Ginsenoside Rk1 Induced Apoptosis in Ovarian Cancer SK-OV-3 Cells via ROS-Mediated Caspase Signaling Pathway
Background and Objective: Ovarian cancer has the highest mortality rate of all gynecologic cancers, exploring natural plant-derived antitumor drugs has become indispensable in ovarian cancer treatment. Ginsenoside Rk1 exerted numerous pharmacological activities including anti-tumour and anti-inflammation. The present study explored the effect of ginsenoside Rk1 (G-Rk1) on the proliferation and apoptosis in SK-OV-3 ovarian cancer cells and deepened its mechanism of action. Materials and Methods: Cell viability was measured by MTT assay. Changes in mitochondrial membrane potential (MMP) and Hoechst 33258 staining were used to detect cell apoptosis. Western blot was used to detect the release of cytochrome C and expression of apoptosis-related proteins Bcl-2, Bax and cleaved caspase-3, cleaved caspase-9. Additionally, flow cytometry was used to detect cellular cycles and apoptosis. Results: The G-Rk1 significantly inhibited cell viability dose-dependently (p<0.01). In addition, G-Rk1-induced apoptosis was investigated through reactive oxygen species (ROS) and mitochondrial membrane potential loss. It was observed that G-Rk1 can not only induce cell cycle arrest at the G1 phase but also inhibit the proliferation ability of SK-OV-3 cells. Importantly, western blot analysis confirmed that more cytochrome c was released from mitochondria resulting in caspase activation (p<0.05). Conclusion: Therefore, the findings from the present study exhibited that G-Rk1 could inhibit the proliferation of SK-OV-3 ovarian cancer cells and maybe as a candidate drug for anti-ovarian cancer soon.

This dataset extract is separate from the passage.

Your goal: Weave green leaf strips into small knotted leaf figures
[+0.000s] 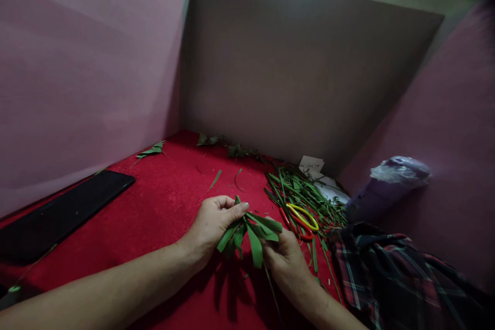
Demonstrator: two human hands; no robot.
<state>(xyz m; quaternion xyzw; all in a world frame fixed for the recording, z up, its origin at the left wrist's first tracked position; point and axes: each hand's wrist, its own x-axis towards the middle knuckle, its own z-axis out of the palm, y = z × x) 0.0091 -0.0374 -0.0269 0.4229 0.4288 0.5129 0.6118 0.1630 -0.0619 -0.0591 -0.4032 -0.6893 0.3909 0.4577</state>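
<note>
A bundle of green leaf strips (254, 240) fans out over the red cloth (166, 221), its strips pointing down and to the right. My left hand (218, 221) pinches the bundle's gathered top between thumb and fingers. On the right side of the bundle, my right hand (284, 252) is closed around a leaf strip, its fingertips partly hidden behind the leaves. A thin stem hangs below my right hand. Scissors with red and yellow handles (303, 216) lie just beyond that hand, against a heap of long green leaves (305, 191).
A flat black object (65, 216) lies at the left by the wall. White papers (330, 188) sit behind the leaf heap. A purple object with clear plastic (382, 191) and a plaid cloth (402, 273) are at the right. Leaf scraps (237, 151) line the back edge.
</note>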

Copyright: © 2022. This is an open access article distributed under the terms of the creative commons attribution License, which permits unrestricted use, distribution and reproduction in any medium, provided the original author and source are credited.

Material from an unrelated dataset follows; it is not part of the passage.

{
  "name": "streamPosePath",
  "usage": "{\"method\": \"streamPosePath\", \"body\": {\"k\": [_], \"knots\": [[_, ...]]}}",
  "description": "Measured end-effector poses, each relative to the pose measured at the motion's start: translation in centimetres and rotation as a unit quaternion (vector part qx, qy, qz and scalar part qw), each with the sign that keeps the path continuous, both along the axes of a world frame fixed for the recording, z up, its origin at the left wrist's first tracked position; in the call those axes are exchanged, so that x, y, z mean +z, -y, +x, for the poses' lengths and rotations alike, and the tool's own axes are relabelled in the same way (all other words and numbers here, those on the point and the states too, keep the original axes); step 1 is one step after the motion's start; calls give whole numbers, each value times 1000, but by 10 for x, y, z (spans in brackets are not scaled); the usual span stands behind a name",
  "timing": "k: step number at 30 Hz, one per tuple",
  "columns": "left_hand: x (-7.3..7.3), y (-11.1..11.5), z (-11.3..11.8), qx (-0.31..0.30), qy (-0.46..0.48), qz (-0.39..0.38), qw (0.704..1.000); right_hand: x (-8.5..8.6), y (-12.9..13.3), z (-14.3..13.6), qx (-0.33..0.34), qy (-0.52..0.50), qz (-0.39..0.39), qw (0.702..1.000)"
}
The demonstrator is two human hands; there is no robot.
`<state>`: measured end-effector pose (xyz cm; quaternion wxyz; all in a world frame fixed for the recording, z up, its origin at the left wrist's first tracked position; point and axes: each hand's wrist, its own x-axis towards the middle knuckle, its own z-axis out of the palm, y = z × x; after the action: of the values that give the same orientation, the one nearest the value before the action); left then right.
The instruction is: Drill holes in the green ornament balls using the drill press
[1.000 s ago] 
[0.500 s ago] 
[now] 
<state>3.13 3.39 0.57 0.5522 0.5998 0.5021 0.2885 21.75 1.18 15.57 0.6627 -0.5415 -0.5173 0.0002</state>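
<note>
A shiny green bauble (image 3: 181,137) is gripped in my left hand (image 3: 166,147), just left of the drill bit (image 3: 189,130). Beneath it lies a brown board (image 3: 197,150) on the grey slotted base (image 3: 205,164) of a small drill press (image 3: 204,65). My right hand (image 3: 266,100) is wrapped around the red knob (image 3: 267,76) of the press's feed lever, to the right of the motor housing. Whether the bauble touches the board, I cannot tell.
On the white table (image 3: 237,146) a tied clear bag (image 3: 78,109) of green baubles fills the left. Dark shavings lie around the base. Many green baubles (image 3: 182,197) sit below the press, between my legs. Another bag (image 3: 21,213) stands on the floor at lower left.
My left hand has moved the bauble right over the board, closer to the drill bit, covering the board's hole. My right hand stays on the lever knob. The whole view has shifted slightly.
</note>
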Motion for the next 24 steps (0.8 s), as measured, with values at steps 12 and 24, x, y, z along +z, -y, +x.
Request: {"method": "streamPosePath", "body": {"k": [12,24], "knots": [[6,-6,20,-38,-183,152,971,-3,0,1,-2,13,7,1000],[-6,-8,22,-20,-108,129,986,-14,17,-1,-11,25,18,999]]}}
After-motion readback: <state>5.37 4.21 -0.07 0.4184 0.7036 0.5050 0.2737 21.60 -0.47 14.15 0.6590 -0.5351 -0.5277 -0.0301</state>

Ovarian cancer ranks sixth in cancer death among women (3% of all cancers among women), accounting for more deaths than any other cancer of the female reproductive system1. The most common type of ovarian cancer is epithelial ovarian carcinoma, which accounts for 85-90% of all ovarian cancers2.
Ovarian cancer has the highest mortality rate of all gynecologic cancers because its early symptoms are nonspecific and most patients present an advanced stage of this disease during initial diagnosis3. Despite intensive multimodal therapy (chemotherapy and surgery), ovarian cancer still has a poor prognosis tumorigenesis and malignant transformation are caused by overexpression of the cell survival pathway and normal cellular senescence or apoptosis. Thus, manipulation of the cell survival pathway can reduce the malignant potential of these tumours and provide a pathway to develop new therapies4. Therefore, exploring natural plant-derived antitumor drugs with high efficiency and low toxicity has become a popular research topic in ovarian cancer treatment.

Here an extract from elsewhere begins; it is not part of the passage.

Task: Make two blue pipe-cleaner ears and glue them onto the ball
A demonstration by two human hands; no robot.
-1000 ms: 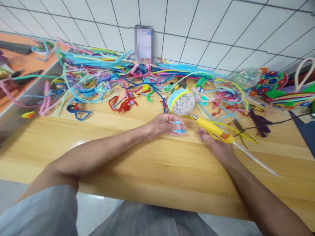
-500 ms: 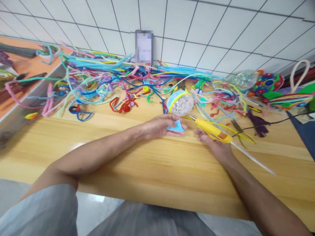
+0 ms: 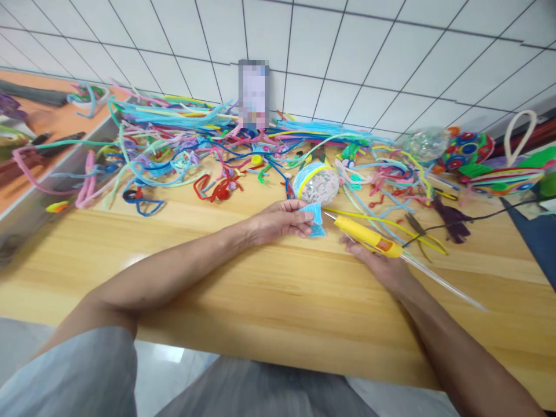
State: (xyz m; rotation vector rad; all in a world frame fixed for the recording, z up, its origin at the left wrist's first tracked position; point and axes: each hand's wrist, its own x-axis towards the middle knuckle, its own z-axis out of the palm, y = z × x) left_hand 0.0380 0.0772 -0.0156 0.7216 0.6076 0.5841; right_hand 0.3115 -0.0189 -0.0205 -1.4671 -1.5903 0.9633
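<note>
Between the thumb and fingers of my left hand (image 3: 289,220) is a light blue fuzzy piece (image 3: 317,223), ribbed like pipe cleaners laid side by side, with a notch on its right side. My right hand (image 3: 377,260) is closed around a yellow glue gun (image 3: 367,236), its metal nozzle pointing left, close to the blue piece but apart from it. A clear glue stick (image 3: 443,282) juts from the gun's back end. Just beyond my left hand rests a clear ball (image 3: 319,184) filled with pale bits, partly wrapped in blue and yellow pipe cleaners.
Tangled pipe cleaners (image 3: 174,156) line the back of the wooden table (image 3: 217,301). A phone (image 3: 254,95) leans on the tiled wall. Pliers (image 3: 423,236), a dark cable (image 3: 452,225) and decorated balls (image 3: 467,149) lie to the right. A grey-walled box (image 3: 52,194) stands left.
My left hand has turned the blue piece, now gripping its left edge with the thumb on top. The glue gun has shifted slightly left and down in view.
</note>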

Natural compounds from herbs or medicinal plants are widely used for therapy and prevention of cancers5,6. Ginseng, the root of Panax ginseng C.A. Meyer (ginseng) and a famous traditional Chinese medicine (TCM), has been widely used in China, Korea and Japan due to its powerful pharmacological activity. Previous studies have also demonstrated that ginsenosides are the main active constituent in ginseng7. Ginsenosides in white ginseng underwent deglycosylation, dehydration and isomerization to generate many rare ginsenosides during the steaming process, of these rare ginsenosides, G-Rk1(Fig. 1a) was the major one produced from protopanaxadiol-type ginsenosides such as Rb1, Rb2, Rb3, Rc and Rd during ginseng process8. It is well known to have various pharmacological activities including anti-cancer9, anti-inflammatory10 and anti-platelet aggregation11. Interestingly, ginsenoside Rg5, the isomer of G-Rk1, have been shown to inhibit the proliferation and promote apoptosis of ovarian cancer cells12. However, there are fewer reports about other saponins against ovarian cancer.
Some rare ginsenosides, including ginsenosides Rg3, Rh2, F2 and compound K, are more pharmacologically active than major ginsenosides such as ginsenoside Re, Rb1, Rb2 etc.13-15. Accumulating evidence has revealed that the major beneficial effects of ginsenoside have anti-inflammation, anti-diabetes and anti-tumour16,17. In particular, the rare ginsenosides are excellent in killing tumour and cancer cells. According to the literature we have, the research of ginsenosides on ovarian cancer is still relatively limited, especially the newly discovered rare saponins such as Rk1 and Rg5.
Based on the previous research results on the preparation and separation of rare ginsenosides, we first illustrated the effect of G-Rk1 on the proliferation and apoptosis of ovarian cancer (SK-OV-3 cell) and its underlying mechanism. We do not doubt that our results will provide the necessary theoretical basis for the in-depth development of ginsenoside on ovarian cancer and the development of anti-tumour drugs soon.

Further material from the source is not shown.